DATA BELOW section start
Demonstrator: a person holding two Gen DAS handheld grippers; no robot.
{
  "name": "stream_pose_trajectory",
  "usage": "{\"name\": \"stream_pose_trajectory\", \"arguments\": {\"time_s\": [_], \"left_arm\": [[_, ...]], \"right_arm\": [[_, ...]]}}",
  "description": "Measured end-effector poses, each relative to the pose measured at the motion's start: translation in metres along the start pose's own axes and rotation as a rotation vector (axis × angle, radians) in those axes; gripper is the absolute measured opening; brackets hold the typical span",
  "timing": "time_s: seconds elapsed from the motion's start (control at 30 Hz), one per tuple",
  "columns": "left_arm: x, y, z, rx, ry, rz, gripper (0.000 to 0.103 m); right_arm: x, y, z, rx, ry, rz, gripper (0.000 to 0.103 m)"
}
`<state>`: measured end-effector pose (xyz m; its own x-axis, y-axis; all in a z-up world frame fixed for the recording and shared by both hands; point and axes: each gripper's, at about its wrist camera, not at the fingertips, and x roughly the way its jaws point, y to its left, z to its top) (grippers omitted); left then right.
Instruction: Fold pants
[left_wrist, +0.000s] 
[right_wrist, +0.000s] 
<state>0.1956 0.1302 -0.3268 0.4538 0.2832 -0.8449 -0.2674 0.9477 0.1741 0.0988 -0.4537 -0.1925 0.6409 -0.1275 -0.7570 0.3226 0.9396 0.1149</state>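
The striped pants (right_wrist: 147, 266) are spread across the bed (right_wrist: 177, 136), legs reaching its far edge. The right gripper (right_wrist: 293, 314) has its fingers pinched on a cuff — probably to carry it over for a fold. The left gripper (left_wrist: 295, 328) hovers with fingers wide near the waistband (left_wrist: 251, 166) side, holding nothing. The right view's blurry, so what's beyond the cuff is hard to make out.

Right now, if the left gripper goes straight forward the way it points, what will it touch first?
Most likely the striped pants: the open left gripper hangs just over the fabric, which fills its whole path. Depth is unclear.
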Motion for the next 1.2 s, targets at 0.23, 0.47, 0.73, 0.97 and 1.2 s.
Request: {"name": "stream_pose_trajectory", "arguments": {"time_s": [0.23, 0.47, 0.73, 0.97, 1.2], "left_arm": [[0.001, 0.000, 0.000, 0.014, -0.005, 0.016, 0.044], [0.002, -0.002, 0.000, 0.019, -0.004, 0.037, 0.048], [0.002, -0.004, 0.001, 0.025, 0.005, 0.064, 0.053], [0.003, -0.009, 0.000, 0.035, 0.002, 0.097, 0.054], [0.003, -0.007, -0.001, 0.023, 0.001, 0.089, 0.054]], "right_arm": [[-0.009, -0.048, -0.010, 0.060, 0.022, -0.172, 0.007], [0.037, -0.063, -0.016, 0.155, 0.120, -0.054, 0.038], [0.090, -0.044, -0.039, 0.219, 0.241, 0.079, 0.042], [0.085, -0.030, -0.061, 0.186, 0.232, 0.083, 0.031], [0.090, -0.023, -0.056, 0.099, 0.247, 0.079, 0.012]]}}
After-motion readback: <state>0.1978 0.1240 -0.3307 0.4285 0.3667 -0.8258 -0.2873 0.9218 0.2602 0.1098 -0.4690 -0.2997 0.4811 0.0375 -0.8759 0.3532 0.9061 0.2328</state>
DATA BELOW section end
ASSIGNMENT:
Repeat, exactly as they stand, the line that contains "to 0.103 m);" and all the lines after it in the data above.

YOUR SOLUTION:
  "columns": "left_arm: x, y, z, rx, ry, rz, gripper (0.000 to 0.103 m); right_arm: x, y, z, rx, ry, rz, gripper (0.000 to 0.103 m)"
}
`<state>`: measured end-effector pose (xyz m; its own x-axis, y-axis; all in a z-up world frame fixed for the recording and shared by both hands; point and axes: each gripper's, at about its wrist camera, not at the fingertips, and x roughly the way its jaws point, y to its left, z to its top) (grippers omitted); left then right.
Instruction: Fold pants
[left_wrist, +0.000s] 
[right_wrist, +0.000s] 
<state>0.1956 0.1302 -0.3268 0.4538 0.2832 -0.8449 -0.2674 0.9477 0.1741 0.0988 -0.4537 -0.1925 0.6409 -0.1275 -0.7570 0.3226 0.9396 0.1149</state>
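The striped pants (right_wrist: 147, 266) are spread across the bed (right_wrist: 177, 136), legs reaching its far edge. The right gripper (right_wrist: 293, 314) has its fingers pinched on a cuff — probably to carry it over for a fold. The left gripper (left_wrist: 295, 328) hovers with fingers wide near the waistband (left_wrist: 251, 166) side, holding nothing. The right view's blurry, so what's beyond the cuff is hard to make out.

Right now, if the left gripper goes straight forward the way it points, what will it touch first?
Most likely the striped pants: the open left gripper hangs just over the fabric, which fills its whole path. Depth is unclear.
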Motion for the next 1.2 s, targets at 0.23, 0.47, 0.73, 0.97 and 1.2 s.
Request: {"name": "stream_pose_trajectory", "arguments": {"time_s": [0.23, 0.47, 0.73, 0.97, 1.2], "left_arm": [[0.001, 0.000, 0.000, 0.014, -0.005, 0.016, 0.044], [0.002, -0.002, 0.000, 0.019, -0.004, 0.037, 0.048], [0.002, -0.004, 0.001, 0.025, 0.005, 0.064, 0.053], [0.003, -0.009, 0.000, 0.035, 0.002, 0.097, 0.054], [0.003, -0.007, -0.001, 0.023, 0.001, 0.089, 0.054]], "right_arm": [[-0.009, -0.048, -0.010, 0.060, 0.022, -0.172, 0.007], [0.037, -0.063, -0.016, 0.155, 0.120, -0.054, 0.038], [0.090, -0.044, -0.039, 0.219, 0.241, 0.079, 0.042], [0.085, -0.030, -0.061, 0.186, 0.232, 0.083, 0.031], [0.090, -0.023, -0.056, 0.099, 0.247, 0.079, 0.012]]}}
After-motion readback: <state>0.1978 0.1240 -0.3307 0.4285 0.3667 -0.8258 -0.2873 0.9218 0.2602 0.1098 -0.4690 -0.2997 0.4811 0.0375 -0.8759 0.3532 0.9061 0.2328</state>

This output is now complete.